• **Task prompt**: Look through the entries below and extract exactly the lines from the one containing "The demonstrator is" through the one containing "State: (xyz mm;", ends included.

• **Task material**:
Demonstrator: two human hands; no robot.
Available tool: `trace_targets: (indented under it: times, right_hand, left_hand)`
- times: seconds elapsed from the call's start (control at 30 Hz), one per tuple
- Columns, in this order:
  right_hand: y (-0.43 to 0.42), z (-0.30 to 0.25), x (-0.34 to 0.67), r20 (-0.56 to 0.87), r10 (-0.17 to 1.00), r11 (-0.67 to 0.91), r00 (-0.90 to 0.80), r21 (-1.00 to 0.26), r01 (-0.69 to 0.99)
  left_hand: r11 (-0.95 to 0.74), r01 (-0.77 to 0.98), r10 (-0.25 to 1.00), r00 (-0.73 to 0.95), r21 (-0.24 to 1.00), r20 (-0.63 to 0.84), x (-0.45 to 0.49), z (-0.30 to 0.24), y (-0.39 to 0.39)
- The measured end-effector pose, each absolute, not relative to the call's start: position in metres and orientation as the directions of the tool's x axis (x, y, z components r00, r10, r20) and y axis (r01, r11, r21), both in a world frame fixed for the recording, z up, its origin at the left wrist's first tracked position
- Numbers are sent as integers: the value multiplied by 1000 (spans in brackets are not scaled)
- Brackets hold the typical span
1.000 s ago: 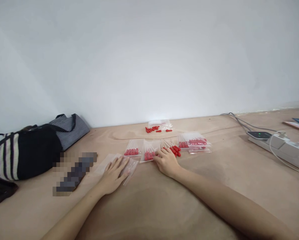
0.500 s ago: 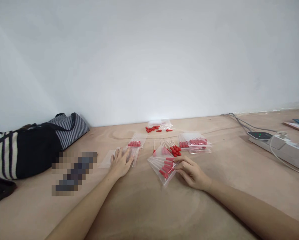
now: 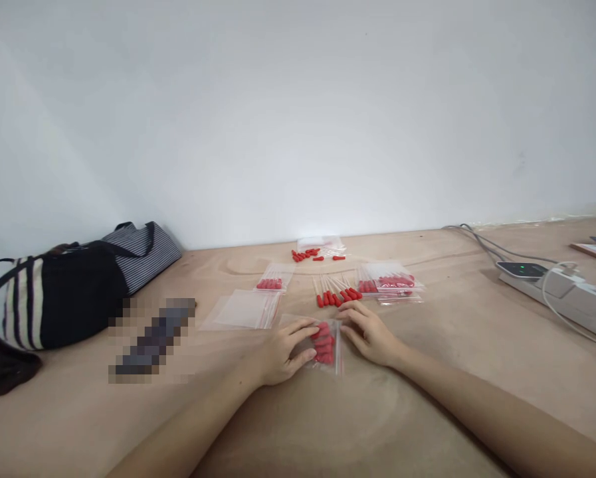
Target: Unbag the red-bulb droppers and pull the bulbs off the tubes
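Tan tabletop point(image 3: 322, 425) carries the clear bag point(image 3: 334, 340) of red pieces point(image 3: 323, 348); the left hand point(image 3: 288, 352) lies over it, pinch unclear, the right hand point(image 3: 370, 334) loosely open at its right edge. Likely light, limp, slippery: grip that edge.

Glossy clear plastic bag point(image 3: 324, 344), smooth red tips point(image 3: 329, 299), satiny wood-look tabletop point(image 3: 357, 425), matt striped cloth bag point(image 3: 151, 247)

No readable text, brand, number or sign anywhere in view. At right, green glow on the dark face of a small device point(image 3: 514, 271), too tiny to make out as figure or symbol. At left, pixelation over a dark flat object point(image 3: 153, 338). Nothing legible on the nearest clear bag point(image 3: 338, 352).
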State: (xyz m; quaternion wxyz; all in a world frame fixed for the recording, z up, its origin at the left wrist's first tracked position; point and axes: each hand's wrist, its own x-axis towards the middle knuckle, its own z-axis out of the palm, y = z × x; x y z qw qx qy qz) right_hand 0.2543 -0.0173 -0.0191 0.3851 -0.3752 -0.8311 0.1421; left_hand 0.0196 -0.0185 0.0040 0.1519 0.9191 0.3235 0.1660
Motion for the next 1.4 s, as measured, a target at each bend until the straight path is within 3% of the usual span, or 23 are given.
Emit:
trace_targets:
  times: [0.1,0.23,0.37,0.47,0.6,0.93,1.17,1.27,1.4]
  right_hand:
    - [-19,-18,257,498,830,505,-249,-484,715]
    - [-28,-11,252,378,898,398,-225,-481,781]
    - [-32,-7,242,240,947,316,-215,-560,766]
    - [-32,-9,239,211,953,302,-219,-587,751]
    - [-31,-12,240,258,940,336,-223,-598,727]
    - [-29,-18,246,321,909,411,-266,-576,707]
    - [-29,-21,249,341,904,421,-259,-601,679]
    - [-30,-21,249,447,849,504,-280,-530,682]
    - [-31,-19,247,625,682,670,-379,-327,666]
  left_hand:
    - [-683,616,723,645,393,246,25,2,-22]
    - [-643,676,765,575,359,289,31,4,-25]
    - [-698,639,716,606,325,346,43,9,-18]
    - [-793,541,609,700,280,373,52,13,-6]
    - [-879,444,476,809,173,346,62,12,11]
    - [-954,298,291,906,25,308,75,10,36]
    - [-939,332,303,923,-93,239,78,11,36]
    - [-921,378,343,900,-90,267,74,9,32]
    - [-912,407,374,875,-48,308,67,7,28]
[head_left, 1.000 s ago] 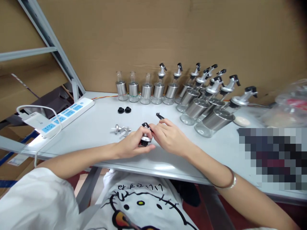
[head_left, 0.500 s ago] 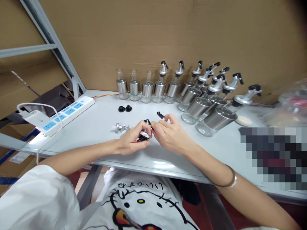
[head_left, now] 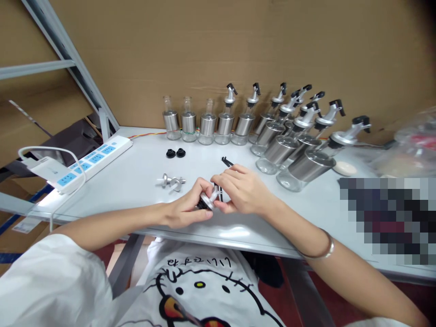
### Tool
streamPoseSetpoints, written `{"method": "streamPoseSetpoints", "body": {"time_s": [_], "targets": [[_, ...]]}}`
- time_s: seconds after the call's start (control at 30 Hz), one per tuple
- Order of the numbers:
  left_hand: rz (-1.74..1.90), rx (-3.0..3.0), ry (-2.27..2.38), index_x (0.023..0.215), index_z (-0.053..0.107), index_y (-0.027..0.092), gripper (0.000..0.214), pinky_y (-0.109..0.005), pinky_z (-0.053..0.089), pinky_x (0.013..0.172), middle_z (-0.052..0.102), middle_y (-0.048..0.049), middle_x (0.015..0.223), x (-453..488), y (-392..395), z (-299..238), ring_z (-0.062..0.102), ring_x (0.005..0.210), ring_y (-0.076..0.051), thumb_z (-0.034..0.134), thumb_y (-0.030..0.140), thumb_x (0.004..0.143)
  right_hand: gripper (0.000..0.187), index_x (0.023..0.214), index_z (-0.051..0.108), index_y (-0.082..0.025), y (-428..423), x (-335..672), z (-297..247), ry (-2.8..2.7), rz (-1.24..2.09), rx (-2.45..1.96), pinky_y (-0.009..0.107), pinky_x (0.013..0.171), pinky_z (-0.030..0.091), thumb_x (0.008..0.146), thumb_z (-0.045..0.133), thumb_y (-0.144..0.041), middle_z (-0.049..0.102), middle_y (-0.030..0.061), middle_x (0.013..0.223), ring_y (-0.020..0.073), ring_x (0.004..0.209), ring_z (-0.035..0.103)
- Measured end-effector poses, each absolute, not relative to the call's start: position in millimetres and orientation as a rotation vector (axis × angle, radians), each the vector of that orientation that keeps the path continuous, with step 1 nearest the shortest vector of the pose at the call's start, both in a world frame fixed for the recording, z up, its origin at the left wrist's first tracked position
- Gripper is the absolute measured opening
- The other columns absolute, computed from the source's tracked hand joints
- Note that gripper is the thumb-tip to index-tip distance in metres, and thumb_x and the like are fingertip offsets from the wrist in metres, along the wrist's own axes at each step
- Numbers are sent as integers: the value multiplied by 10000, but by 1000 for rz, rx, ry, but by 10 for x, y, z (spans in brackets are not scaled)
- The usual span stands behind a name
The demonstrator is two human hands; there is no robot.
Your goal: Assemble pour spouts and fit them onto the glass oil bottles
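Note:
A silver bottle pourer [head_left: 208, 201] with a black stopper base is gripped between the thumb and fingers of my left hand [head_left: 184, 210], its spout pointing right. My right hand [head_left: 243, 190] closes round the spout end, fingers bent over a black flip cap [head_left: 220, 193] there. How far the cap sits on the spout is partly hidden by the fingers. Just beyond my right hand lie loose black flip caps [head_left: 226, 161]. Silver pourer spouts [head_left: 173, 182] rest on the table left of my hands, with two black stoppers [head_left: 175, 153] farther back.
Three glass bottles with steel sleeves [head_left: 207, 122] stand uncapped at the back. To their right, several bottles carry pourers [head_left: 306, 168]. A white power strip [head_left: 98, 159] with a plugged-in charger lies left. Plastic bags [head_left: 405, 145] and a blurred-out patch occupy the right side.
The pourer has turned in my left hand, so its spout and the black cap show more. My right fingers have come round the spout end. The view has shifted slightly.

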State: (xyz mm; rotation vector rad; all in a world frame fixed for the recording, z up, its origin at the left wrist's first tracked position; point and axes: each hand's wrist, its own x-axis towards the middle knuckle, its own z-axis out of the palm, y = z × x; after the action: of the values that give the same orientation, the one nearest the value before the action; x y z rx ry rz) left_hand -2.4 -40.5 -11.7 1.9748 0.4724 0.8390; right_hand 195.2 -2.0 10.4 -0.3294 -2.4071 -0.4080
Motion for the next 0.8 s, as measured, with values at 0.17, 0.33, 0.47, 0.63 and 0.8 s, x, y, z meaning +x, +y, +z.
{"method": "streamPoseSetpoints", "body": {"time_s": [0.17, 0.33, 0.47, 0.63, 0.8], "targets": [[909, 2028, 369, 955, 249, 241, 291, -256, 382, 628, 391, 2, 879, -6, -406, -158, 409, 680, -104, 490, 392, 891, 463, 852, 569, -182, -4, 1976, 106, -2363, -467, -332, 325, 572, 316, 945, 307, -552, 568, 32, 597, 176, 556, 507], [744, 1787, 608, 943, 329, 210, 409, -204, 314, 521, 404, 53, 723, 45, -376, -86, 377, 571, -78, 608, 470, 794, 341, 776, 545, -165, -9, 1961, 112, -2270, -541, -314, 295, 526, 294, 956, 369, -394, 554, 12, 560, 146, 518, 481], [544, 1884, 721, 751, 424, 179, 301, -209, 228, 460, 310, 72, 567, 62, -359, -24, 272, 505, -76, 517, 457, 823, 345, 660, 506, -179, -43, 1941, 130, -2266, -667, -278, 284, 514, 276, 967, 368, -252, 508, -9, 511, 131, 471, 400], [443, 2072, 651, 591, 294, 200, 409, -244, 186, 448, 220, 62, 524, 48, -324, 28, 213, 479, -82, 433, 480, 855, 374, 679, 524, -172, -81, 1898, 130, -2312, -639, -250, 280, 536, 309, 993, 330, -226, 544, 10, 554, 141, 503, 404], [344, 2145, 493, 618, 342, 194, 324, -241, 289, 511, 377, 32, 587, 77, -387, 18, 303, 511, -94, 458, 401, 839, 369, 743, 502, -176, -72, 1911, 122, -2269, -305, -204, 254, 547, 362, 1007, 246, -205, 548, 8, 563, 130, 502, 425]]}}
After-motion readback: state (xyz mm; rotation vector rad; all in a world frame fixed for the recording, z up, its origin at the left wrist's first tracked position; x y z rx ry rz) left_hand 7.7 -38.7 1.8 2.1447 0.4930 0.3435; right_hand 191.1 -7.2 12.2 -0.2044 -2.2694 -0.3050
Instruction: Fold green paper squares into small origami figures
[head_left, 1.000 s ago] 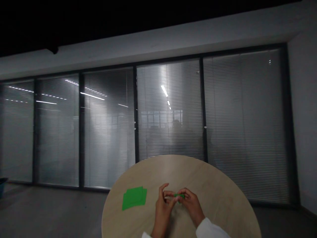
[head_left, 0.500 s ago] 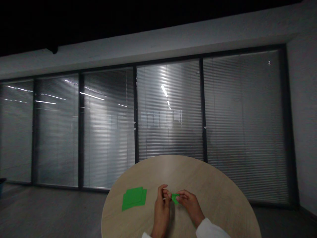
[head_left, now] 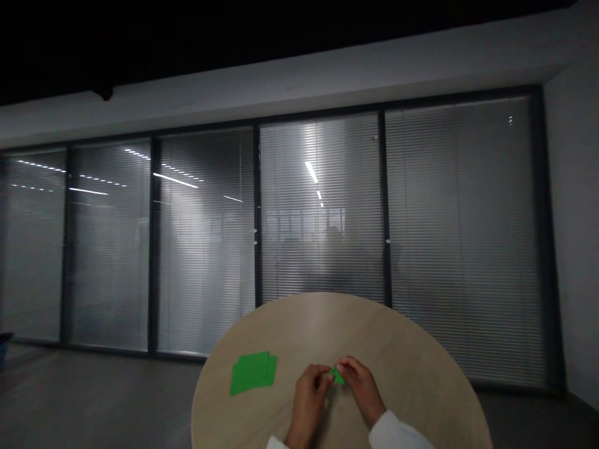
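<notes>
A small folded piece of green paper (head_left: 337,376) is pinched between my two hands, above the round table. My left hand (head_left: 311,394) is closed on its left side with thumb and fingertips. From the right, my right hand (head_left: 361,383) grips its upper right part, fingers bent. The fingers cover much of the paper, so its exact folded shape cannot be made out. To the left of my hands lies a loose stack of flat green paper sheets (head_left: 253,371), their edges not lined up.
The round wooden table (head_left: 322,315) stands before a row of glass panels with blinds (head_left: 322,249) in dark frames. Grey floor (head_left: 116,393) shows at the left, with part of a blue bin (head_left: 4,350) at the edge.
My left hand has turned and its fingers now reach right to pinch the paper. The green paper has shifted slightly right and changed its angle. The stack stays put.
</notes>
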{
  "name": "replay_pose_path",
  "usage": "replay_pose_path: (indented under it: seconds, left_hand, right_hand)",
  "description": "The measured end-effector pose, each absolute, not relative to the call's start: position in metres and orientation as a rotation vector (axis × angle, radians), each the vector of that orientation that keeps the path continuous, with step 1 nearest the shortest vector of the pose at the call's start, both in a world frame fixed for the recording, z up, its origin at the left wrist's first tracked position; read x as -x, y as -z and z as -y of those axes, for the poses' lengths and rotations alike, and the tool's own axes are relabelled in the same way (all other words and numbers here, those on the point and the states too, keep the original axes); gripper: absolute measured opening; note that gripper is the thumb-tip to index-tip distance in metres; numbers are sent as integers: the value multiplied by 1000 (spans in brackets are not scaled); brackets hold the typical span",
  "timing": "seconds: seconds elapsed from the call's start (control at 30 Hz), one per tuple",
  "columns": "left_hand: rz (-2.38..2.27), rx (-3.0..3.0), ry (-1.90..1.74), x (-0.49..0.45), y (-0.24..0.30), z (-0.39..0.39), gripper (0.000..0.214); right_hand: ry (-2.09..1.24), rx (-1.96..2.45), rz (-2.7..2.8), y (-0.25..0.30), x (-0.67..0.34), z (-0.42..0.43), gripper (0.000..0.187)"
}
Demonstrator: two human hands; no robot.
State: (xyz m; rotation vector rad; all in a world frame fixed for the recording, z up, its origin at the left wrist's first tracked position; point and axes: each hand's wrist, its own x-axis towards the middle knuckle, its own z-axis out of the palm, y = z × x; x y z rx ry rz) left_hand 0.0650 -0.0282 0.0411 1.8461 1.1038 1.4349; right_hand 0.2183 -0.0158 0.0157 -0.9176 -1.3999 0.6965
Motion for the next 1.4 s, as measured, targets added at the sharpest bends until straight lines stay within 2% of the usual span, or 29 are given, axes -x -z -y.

• **Completed exercise**:
The demonstrator is two human hands; there is no robot.
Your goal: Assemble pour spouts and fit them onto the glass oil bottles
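Note:
A silver bottle pourer [head_left: 208, 201] with a black stopper base is gripped between the thumb and fingers of my left hand [head_left: 184, 210], its spout pointing right. My right hand [head_left: 243, 190] closes round the spout end, fingers bent over a black flip cap [head_left: 220, 193] there. How far the cap sits on the spout is partly hidden by the fingers. Just beyond my right hand lie loose black flip caps [head_left: 226, 161]. Silver pourer spouts [head_left: 173, 182] rest on the table left of my hands, with two black stoppers [head_left: 175, 153] farther back.
Three glass bottles with steel sleeves [head_left: 207, 122] stand uncapped at the back. To their right, several bottles carry pourers [head_left: 306, 168]. A white power strip [head_left: 98, 159] with a plugged-in charger lies left. Plastic bags [head_left: 405, 145] and a blurred-out patch occupy the right side.
The pourer has turned in my left hand, so its spout and the black cap show more. My right fingers have come round the spout end. The view has shifted slightly.
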
State: (xyz mm; rotation vector rad; all in a world frame fixed for the recording, z up, its origin at the left wrist's first tracked position; point and axes: each hand's wrist, its own x-axis towards the middle knuckle, its own z-axis out of the palm, y = z × x; after the action: of the values that give the same orientation, the one nearest the value before the action; x y z rx ry rz) left_hand -2.4 -40.5 -11.7 1.9748 0.4724 0.8390; right_hand 195.2 -2.0 10.4 -0.3294 -2.4071 -0.4080

This is the complete output for the exercise.